Transparent Scalability by Default
The Orleans programming model is designed to guide the programmer down a path of likely success in scaling their application or service through several orders of magnitude. This is done by incorporating the proven best practices and patterns, and providing an efficient implementation of the lower level system functionality. Here are some key factors that enable scalability and performance.
- Implicit fine grain partitioning of application state. By using actors as directly addressable entities, the programmer implicitly breaks down the overall state of their application. While the Orleans programming model does not prescribe how big or small an actor should be, in most cases it makes sense to have a relative large number of actors – millions or more – with each representing a natural entity of the application, such as a user account, a purchase order, etc. With actors being individually addressable and their physical location abstracted away by the runtime, Orleans has enormous flexibility in balancing load and dealing with hot spots in a transparent and generic way without any thought from the application developer.
- Adaptive resource management. With actors making no assumption about locality of other actors they interact with and because of the location transparency, the runtime can manage and adjust allocation of available HW resources in a very dynamic way by making fine grain decisions on placement/migration of actors across the compute cluster in reaction to load and communication patterns without failing incoming requests. By creating multiple replicas of a particular actor the runtime can increase throughput of the actor if necessary without making any changes to the application code.
- Multiplexed communication. Actors in Orleans have logical endpoints, and messaging between them is multiplexed across a fixed set of all-to-all physical connections (TCP sockets). This allows the runtime to host a very large number (millions) of addressable entities with low OS overhead per actor. In addition, activation/deactivation of an actor does not incur the cost of registering/unregistering of a physical endpoint, such as a TCP port or a HTTP URL, or even closing a TCP connection.

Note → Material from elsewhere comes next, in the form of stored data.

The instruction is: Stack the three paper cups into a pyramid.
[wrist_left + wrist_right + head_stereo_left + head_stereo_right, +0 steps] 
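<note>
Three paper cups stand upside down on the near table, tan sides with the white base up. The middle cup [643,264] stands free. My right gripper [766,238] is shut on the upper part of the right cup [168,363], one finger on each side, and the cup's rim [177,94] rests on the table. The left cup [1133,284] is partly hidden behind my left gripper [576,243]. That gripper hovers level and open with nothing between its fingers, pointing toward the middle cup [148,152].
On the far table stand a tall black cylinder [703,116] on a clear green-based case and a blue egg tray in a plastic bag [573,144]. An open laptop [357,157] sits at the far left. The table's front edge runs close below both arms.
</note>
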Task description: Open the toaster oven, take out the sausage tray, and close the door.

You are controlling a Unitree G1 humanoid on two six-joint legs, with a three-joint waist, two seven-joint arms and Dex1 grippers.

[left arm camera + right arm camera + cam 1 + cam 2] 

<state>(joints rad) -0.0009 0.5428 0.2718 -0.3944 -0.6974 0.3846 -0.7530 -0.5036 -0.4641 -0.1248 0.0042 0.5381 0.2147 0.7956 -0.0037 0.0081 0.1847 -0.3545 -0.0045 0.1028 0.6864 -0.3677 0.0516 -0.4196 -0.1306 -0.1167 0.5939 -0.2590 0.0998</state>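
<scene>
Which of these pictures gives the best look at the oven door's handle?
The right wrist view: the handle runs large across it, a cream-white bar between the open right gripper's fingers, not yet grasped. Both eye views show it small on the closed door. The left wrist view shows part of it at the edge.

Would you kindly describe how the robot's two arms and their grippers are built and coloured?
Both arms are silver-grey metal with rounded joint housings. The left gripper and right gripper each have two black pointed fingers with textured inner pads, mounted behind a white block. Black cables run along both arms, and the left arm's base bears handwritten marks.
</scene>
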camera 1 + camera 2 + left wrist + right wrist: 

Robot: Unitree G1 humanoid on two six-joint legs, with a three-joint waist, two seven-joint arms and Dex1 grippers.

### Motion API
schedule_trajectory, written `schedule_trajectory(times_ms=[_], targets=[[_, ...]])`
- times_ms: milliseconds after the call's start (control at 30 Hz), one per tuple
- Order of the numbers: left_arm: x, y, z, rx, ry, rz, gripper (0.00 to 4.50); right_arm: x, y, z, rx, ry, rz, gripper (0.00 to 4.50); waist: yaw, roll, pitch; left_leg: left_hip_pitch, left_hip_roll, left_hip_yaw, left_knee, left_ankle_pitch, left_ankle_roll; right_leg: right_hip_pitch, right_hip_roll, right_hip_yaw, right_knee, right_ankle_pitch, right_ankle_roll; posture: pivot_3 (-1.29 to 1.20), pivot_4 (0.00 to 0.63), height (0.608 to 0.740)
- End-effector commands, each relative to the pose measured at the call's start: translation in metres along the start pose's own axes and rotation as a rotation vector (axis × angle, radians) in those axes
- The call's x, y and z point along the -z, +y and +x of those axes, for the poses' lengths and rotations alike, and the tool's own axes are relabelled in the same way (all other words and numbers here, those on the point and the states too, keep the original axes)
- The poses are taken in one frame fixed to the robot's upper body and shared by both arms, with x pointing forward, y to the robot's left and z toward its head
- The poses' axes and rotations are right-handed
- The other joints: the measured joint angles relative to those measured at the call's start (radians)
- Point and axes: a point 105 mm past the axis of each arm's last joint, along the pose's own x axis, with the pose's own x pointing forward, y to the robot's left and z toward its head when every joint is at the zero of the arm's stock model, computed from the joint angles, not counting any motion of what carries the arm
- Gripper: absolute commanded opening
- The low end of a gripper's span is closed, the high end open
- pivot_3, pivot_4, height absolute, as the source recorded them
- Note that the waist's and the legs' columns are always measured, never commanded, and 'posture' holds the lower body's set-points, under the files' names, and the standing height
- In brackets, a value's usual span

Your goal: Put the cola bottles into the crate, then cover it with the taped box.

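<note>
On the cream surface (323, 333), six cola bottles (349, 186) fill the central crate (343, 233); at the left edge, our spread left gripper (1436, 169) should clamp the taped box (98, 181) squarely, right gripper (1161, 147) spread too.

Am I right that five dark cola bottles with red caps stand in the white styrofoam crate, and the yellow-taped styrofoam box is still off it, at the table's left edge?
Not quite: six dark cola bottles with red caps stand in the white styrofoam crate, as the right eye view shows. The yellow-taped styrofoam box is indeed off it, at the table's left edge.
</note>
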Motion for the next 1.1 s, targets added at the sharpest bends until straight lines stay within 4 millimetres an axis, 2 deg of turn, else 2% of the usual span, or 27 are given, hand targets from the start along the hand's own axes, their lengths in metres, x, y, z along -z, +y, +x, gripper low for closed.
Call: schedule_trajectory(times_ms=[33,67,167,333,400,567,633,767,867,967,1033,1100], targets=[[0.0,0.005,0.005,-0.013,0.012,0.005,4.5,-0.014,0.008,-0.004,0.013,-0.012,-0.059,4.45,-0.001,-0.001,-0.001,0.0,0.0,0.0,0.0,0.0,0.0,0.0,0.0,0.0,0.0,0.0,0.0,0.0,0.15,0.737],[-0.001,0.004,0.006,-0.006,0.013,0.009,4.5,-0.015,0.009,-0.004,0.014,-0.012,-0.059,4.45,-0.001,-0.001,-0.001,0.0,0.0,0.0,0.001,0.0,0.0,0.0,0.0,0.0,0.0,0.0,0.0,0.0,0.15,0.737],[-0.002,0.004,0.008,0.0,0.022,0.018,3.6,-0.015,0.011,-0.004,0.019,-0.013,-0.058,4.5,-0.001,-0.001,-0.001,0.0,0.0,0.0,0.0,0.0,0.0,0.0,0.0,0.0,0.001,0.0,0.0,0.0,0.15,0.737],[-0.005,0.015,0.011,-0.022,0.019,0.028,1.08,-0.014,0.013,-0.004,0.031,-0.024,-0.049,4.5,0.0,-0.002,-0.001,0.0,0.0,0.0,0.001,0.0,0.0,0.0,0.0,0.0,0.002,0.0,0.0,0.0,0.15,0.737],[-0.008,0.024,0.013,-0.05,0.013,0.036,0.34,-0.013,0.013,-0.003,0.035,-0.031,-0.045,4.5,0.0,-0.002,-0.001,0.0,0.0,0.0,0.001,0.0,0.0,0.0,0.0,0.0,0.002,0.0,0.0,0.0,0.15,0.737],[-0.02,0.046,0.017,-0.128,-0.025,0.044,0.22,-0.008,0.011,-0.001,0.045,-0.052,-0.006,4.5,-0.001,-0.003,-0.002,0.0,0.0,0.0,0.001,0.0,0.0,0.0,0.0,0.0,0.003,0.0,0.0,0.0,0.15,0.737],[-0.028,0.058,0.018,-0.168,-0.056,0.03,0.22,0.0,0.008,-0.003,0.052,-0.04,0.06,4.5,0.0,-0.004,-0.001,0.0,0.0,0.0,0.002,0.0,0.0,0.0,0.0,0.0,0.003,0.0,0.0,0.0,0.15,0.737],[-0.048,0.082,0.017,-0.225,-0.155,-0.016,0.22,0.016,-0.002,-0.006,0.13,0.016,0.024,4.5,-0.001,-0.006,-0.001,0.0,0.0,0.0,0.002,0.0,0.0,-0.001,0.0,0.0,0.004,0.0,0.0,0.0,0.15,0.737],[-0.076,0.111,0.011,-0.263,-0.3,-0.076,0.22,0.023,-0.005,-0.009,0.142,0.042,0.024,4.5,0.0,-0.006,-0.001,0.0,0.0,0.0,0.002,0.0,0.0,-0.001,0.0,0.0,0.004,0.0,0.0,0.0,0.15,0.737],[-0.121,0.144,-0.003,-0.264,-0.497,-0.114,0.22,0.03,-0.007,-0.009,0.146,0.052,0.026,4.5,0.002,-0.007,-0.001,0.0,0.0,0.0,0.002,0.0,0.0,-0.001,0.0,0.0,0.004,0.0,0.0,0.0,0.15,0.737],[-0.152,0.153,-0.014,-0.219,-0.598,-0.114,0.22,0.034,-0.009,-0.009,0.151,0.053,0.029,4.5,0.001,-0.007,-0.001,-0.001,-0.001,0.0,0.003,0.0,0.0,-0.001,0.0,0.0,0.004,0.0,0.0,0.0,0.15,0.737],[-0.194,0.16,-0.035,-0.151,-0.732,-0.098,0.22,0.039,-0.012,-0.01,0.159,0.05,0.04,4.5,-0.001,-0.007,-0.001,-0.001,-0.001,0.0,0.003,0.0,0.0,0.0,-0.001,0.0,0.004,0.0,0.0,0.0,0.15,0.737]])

- Efficient scheduling. The runtime schedules execution of a large number of single-threaded actors across a custom thread pool with a thread per physical processor core. With actor code written in the non-blocking continuation based style (a requirement of the Orleans programming model) application code runs in a very efficient “cooperative” multi-threaded manner with no contention. This allows the system to reach high throughput and run at very high CPU utilization (up to 90%+) with great stability. The fact that a growth in the number of actors in the system and the load does not lead to additional threads or other OS primitives helps scalability of individual nodes and the whole system.
- Explicit asynchrony. The Orleans programming model makes the asynchronous nature of a distributed application explicit and guides programmers to write non-blocking asynchronous code. Combined with asynchronous messaging and efficient scheduling, this enables a large degree of distributed parallelism and overall throughput without the explicit use of multi-threading.